Report Question 4c: Why is this video unsuitable? What assumptions does your video violate?


5. Rotation and Scale (20)

This question is a bonus for undergraduate students.

Grad students: this question is mandatory.

Write your code for this section in the q5_rotation_scale_gradients.py file.

a) Rotation and Scale Gradients

  • Write a function to find rotation and scale gradients \(I_r\) and \(I_s\) for a single image.

Deliverables:

  • Plot the rotation and scale gradients for an image in your report.

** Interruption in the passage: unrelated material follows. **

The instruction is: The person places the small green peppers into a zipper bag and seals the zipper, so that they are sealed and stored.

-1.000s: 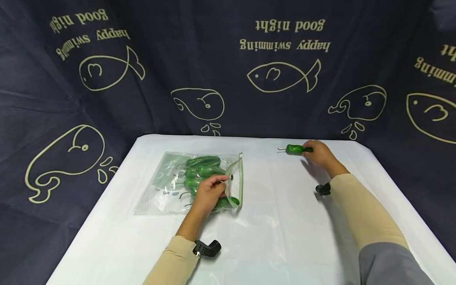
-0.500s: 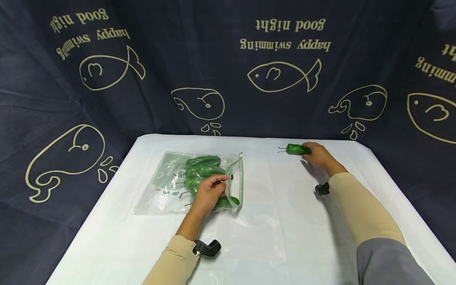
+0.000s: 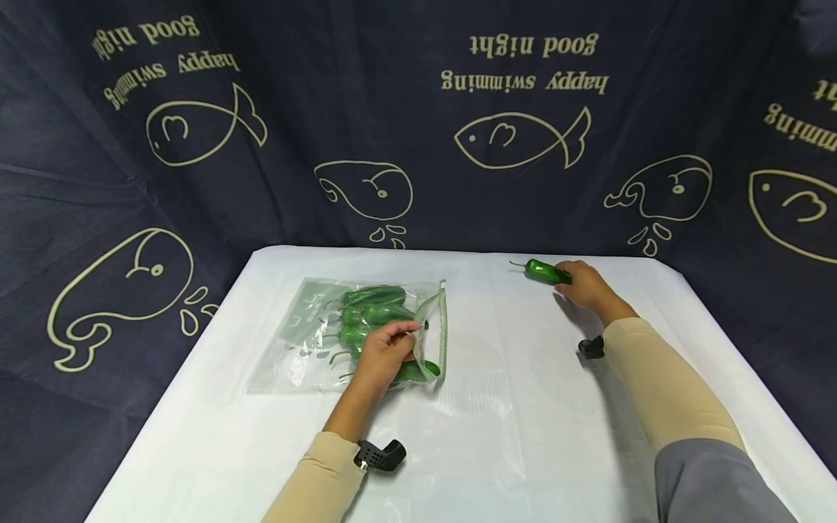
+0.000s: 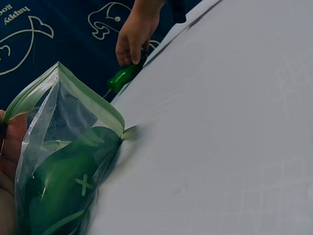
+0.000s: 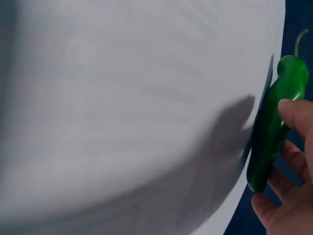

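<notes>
A clear zip bag (image 3: 288,367) lies left of the table's middle, its mouth facing right and gaping. Several green peppers (image 3: 373,294) are inside it, stems pointing left. My left hand (image 3: 384,354) pinches the near layer of the bag's mouth, holding it up; the left wrist view shows the raised green zip edge (image 4: 90,93) with a pepper behind the film. Toward the back right, my right hand (image 3: 584,283) holds another green pepper (image 3: 543,271) by its blunt end, stem pointing left. In the right wrist view the thumb (image 5: 293,112) lies along this pepper's side.
A white cloth (image 3: 490,436) covers the table. Behind it hangs a dark blue curtain (image 3: 418,123) with fish and whale drawings. Black camera mounts sit on the left wrist (image 3: 381,456) and the right wrist (image 3: 592,347).
In my right hand the pepper has turned slightly, its stem end now tilted farther toward the back. The left hand and bag have stayed in place.
</notes>
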Motion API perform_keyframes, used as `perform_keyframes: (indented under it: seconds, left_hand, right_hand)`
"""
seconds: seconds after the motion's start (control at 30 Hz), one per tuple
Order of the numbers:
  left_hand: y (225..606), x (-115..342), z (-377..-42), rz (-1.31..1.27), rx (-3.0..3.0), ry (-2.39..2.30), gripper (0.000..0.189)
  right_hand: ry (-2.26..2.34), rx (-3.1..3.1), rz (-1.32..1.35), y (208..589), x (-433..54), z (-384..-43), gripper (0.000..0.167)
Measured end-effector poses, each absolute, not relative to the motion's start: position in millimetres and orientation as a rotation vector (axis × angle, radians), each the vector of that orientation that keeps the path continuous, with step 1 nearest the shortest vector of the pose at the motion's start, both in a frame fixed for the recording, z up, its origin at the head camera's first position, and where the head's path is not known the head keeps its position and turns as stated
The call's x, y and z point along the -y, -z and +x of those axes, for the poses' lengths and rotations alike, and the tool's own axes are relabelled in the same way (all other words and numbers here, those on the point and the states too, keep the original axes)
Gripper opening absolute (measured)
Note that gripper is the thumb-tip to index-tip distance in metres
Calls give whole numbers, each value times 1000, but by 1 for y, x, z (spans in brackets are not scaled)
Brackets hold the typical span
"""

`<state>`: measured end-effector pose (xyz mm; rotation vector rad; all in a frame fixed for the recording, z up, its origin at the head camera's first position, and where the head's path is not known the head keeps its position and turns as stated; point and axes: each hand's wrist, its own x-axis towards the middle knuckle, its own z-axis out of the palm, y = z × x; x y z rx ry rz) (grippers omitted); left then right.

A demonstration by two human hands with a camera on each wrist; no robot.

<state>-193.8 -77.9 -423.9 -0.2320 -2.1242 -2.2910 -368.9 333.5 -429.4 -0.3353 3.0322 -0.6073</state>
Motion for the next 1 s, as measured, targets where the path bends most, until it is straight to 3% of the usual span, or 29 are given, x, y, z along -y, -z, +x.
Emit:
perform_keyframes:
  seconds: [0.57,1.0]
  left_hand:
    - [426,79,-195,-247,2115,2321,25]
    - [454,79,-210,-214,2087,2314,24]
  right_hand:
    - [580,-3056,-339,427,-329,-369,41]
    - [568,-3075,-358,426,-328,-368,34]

b) Solve Motion Vectors for Rotation and Scale

  • Write a function to solve for motion vectors \(r\) and \(s\) using a formulation similar to Equation 1 in a single window (i.e., no tiles) of a video with rotation and zoom with respect to the camera axis.
  • Plot your results by mapping the x-vector to rotation and the y-vector to scale.

Deliverables:

  • Save your plotted rotation and scale vector results in your report.
  • Report Bonus (2) Include examples of images with prominent features and images without prominent features. How do these differ from the prominent features you found in \(I_x\) and \(I_y\)?

Submission Details

  • Include accompanying code used to complete each question. Ensure they are adequately commented.
  • Ensure all functions and sections are clearly labeled in your report to match the tasks and deliverables outlined in the lab.
  • Organize files as follows, using the provided template:
    • code/ folder containing all scripts used in the assignment.
    • media/ folder for images, videos, and results.
  • Final submission format: a single zip file named CompVisW25_lab1.1_lastname_firstname.zip containing the above structure.
  • Your combined report for Lab 1.1 and 1.2 is to be submitted at the end of the topic at a later date. The report contains all media, results, and answers as specified in the instructions above. Ensure your answers are concise and directly address the questions.
  • Total marks for this lab is 80 for undergraduate students and 100 for graduate students. Your lab assignment grade with bonus marks is capped at 110%. Report bonus marks will be applied to the report grade, also capped at 110%. Bonus marks can only be obtained if all non-bonus questions are completed.